The significant increase in investment market volatility over the past six months has adversely impacted most, if not all, asset classes globally. As such, PAUL KESSELL believes it is an ideal time to reflect on how investment risk is managed and presented to fund members in Australia’s defined contribution (DC) retirement provision environment and whether there are opportunities for it to have a greater influence on the investment strategies offered by superannuation funds.

Having recently returned to Australia, after four years managing pension fund investment portfolios in the UK, I wanted to briefly reflect on the increasing importance of investment risk management in the UK’s defined benefit (DB) retirement provision system, which may provide a useful comparison with Australia.

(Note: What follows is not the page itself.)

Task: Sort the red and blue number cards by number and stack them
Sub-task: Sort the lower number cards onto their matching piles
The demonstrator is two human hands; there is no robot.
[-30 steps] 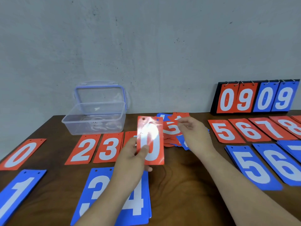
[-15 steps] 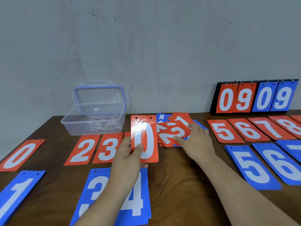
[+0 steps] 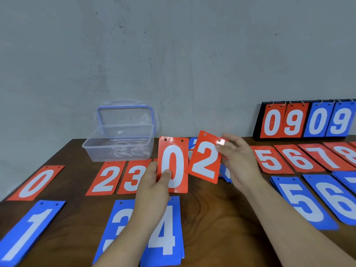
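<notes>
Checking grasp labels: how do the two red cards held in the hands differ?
The red card with a white 0 stands upright, gripped low by the left hand; the red card with a white 2 tilts rightward, gripped at its right edge by the right hand. Both are red rectangles with two top holes.

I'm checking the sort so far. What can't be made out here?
Head view:
Half-hidden red card right of the red 3: number behind left hand and red 0 card.
Unsorted pile: mostly behind the red 2 card and right hand.
Rightmost blue card, beyond the blue 6: cut by right edge.
</notes>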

Pension funds in the UK have been increasing their commitment to investment risk management, which has become a key input to development of the investment strategy. This really came about due to three key events; poor investment performance resulting in significant funding deficits, the pension fund moving onto the corporate balance sheet and the liabilities being discounted at a market-based rate.

DB corporate sponsors are liable for the fund’s investment risk and so have increased their active involvement in the management of all aspects of the investment strategy, including the fund’s risk profile. In practice, the corporate sponsor sets a risk budget relative to the fund’s liabilities seeking an improved investment outcome.

However, in DC arrangements members take much greater responsibility for their own retirement saving with investment risk placed wholly on the individual members rather than the fund or sponsor. This transfer of investment risk to members by the DC fund still requires of the fund a fiduciary duty to provide a robust mechanism for the investment of retirement savings. However, it would fair to surmise that members of DC funds are not comfortable with investment issues and whilst the ultimate investment choice is made by the fund members, the range of investment options offered can have a significant impact on those choices made.

A well designed scheme with appropriate governance arrangements will be better positioned to meet member expectations and display appropriate ‘due diligence’ in the event that investment performance or other circumstances lead to members being disaffected. This risk should not be underestimated in the current volatile investment market environment.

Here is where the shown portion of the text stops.